Editorials

Dallas controls any gate shuffle at Love Field

THE EDITORIAL BOARD

Alaska Airlines planes shown parked Monday at Seattle-Tacoma International Airport in Seattle.
Alaska Airlines planes shown parked Monday at Seattle-Tacoma International Airport in Seattle. AP

Monday’s announcement that Alaska Airlines will buy Virgin America for $2.6 billion brings up a familiar question: What will happen to the two gates Virgin America operates at Dallas Love Field?

There’s a familiar answer: It doesn’t matter a whole lot, so long as the city of Dallas, which owns Love Field, stays tightly in control and maintains the gate limit at 20.
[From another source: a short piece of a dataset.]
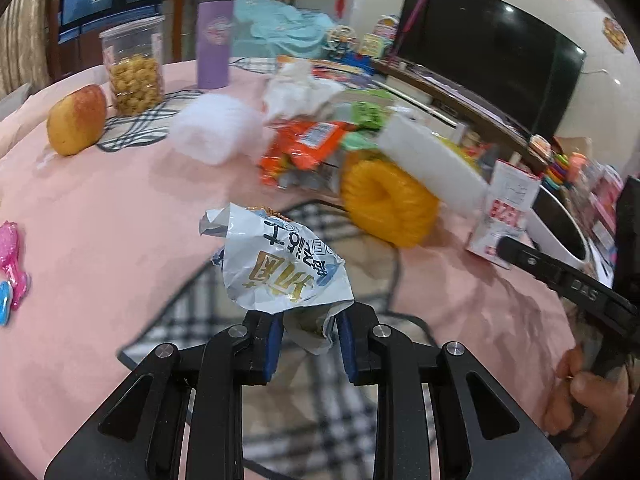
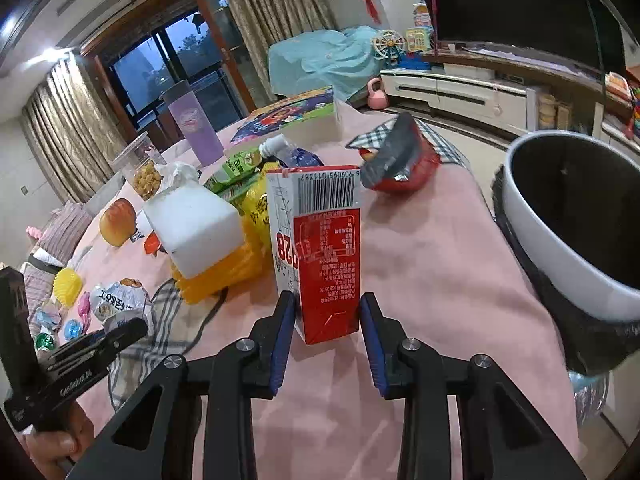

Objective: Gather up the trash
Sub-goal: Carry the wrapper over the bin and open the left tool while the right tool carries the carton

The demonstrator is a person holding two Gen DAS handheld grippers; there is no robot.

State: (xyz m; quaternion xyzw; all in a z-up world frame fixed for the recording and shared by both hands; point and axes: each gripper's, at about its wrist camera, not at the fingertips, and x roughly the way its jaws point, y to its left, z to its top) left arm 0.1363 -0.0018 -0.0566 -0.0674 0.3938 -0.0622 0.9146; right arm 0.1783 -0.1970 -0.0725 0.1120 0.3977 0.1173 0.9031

Virgin America won a stiff competition for the two gates in 2014 when American Airlines gave them up to meet federal stipulations for its merger with US Airways. Alaska will get those gates.

Alaska already operates five flights a day at Dallas/Fort Worth Airport. If the carrier decides to stay there, competition for the Love Field gates surely will flare again.

Love Field is limited to 20 gates under a 2006 regional agreement and federal law. Dallas has to live up to it.

Virgin America is seen as having increased competition and lowered fares at Love Field in the markets it has served, including San Francisco and New York. Another airline could do the same.